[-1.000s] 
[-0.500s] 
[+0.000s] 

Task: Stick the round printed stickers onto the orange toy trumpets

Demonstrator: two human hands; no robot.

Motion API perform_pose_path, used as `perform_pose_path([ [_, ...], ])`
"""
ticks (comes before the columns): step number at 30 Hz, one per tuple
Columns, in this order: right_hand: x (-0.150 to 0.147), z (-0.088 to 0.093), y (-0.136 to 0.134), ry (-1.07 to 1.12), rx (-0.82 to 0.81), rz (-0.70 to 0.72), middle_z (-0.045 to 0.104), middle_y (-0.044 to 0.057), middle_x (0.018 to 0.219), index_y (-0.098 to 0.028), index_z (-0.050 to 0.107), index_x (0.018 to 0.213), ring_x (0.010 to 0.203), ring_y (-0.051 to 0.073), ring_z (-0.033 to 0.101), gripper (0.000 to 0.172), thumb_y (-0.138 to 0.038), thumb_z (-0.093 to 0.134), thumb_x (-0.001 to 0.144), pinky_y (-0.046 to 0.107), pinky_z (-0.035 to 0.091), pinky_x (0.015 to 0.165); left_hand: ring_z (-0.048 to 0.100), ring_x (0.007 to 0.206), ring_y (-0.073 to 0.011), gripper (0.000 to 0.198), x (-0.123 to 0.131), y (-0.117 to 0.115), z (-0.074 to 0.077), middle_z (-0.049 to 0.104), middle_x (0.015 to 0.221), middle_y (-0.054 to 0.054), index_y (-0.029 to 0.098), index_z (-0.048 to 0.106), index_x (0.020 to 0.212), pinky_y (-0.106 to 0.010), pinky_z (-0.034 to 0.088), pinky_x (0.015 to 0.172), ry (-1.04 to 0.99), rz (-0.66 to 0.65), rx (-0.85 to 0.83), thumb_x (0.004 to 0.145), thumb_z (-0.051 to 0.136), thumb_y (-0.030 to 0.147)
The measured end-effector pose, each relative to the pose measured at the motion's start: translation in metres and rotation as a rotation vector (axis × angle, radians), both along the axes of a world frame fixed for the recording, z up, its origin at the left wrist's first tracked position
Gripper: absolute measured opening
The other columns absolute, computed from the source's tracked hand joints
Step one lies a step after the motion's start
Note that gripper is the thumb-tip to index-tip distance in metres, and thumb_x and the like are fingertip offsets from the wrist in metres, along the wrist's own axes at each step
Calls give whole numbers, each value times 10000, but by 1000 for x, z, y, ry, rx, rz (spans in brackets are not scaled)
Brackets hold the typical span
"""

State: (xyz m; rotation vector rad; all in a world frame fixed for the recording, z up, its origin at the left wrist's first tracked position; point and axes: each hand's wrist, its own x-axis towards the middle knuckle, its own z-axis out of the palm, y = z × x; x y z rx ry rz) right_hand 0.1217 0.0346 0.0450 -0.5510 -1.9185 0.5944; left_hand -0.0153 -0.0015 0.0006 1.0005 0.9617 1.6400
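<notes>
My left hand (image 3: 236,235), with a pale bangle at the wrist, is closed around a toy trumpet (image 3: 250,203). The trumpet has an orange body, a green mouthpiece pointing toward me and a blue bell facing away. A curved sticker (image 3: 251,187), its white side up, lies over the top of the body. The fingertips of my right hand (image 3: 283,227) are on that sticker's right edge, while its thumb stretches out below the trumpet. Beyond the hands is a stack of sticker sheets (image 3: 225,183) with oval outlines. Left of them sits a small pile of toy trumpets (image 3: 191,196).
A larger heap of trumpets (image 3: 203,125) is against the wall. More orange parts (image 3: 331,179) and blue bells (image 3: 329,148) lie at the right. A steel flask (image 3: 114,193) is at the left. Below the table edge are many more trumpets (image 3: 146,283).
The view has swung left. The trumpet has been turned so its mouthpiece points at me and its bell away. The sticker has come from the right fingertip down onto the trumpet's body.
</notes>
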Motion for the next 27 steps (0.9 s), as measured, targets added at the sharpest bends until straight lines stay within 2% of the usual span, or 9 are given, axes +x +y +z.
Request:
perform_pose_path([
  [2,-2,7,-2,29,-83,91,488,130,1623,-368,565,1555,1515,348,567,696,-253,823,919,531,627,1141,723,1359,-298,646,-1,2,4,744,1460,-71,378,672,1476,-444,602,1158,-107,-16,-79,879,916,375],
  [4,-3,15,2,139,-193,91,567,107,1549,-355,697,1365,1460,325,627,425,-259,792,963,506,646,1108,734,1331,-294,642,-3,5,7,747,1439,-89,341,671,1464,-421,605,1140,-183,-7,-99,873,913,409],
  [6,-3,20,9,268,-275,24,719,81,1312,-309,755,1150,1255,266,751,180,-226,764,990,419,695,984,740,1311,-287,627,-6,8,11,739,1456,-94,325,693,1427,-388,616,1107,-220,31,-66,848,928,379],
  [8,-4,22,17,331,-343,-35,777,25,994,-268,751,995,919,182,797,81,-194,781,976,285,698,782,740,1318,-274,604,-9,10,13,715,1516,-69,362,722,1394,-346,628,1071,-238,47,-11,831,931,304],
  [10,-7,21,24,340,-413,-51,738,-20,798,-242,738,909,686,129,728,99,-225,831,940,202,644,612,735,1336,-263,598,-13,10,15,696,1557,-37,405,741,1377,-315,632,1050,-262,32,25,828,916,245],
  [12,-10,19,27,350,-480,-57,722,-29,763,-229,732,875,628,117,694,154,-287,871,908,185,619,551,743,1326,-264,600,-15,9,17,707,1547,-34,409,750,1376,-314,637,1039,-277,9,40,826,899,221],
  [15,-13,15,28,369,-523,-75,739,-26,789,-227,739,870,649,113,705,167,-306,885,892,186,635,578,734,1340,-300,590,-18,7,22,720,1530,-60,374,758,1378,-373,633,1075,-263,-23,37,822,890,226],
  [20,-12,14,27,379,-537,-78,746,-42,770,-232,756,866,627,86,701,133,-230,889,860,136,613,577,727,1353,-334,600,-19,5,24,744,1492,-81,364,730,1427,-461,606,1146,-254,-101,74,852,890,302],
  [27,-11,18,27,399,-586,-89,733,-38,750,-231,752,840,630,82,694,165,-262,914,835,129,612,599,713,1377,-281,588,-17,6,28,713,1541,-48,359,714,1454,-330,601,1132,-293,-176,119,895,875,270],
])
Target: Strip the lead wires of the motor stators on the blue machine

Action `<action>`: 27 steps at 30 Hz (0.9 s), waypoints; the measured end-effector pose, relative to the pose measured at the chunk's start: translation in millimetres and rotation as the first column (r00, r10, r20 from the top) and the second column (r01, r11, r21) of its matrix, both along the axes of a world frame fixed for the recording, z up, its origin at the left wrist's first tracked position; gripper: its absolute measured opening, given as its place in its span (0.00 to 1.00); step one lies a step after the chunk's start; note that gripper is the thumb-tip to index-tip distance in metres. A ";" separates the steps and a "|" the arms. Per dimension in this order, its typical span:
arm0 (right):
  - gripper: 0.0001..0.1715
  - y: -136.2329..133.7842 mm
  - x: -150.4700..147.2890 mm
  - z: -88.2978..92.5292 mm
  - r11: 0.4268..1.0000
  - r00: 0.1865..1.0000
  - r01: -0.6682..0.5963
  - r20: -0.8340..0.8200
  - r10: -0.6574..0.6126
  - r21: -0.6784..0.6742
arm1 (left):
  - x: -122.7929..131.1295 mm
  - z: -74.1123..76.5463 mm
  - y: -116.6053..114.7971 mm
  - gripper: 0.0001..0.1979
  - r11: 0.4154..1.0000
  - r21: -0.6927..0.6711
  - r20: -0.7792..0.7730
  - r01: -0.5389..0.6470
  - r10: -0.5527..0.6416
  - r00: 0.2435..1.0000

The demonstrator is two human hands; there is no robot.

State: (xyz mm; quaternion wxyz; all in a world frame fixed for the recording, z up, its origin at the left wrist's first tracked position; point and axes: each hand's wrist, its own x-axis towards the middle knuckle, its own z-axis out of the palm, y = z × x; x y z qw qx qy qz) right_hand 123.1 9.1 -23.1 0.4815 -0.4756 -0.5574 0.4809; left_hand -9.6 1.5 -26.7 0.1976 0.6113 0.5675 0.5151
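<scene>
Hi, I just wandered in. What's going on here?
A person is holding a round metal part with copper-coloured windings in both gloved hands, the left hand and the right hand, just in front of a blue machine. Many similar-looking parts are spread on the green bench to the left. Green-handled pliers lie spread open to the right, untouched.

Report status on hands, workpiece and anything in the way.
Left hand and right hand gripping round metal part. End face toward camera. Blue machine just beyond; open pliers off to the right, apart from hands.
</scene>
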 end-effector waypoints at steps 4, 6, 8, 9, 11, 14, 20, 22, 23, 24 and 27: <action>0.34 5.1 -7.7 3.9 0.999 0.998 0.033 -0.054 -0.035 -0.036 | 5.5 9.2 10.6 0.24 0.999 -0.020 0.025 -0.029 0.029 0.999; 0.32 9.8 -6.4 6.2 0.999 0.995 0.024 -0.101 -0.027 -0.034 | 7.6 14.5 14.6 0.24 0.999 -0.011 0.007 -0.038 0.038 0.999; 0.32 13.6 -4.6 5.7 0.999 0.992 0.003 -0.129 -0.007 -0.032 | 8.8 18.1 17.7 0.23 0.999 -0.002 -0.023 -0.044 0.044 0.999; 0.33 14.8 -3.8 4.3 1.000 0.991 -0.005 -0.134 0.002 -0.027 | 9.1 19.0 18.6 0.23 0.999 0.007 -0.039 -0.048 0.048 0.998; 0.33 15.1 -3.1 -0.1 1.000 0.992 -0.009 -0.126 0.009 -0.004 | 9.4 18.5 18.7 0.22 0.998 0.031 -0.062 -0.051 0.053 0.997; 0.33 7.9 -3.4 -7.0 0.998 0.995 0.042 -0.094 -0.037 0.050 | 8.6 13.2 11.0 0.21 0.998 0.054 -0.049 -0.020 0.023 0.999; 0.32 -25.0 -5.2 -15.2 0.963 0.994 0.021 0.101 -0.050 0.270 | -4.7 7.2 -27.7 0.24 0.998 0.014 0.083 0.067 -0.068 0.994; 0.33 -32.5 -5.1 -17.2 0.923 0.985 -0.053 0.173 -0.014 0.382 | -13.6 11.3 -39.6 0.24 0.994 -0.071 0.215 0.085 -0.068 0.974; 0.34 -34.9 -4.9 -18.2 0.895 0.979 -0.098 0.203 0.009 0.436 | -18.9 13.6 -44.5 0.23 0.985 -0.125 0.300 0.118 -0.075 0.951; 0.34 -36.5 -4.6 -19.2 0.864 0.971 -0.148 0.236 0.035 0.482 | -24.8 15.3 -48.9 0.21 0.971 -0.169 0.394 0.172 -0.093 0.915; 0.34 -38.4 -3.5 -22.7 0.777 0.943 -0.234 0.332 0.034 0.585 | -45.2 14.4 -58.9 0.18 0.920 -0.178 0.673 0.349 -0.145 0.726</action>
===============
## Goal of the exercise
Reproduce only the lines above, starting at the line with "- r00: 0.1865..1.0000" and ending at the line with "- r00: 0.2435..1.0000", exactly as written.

## Solution
  - r00: 0.1865..1.0000
  - r01: -0.6682..0.5963
  - r20: -0.8340..0.8200
  - r10: -0.6574..0.6126
  - r21: -0.6784..0.6742
arm1 (left):
  - x: -122.7929..131.1295 mm
  - z: -74.1123..76.5463 mm
  - y: -116.6053..114.7971 mm
  - gripper: 0.0001..0.1979
  - r11: 0.4154..1.0000
  - r21: -0.6927..0.6711
  - r20: -0.7792..0.7730
  - r01: -0.5389..0.6470
  - r10: -0.5527..0.6416
  - r00: 0.2435..1.0000

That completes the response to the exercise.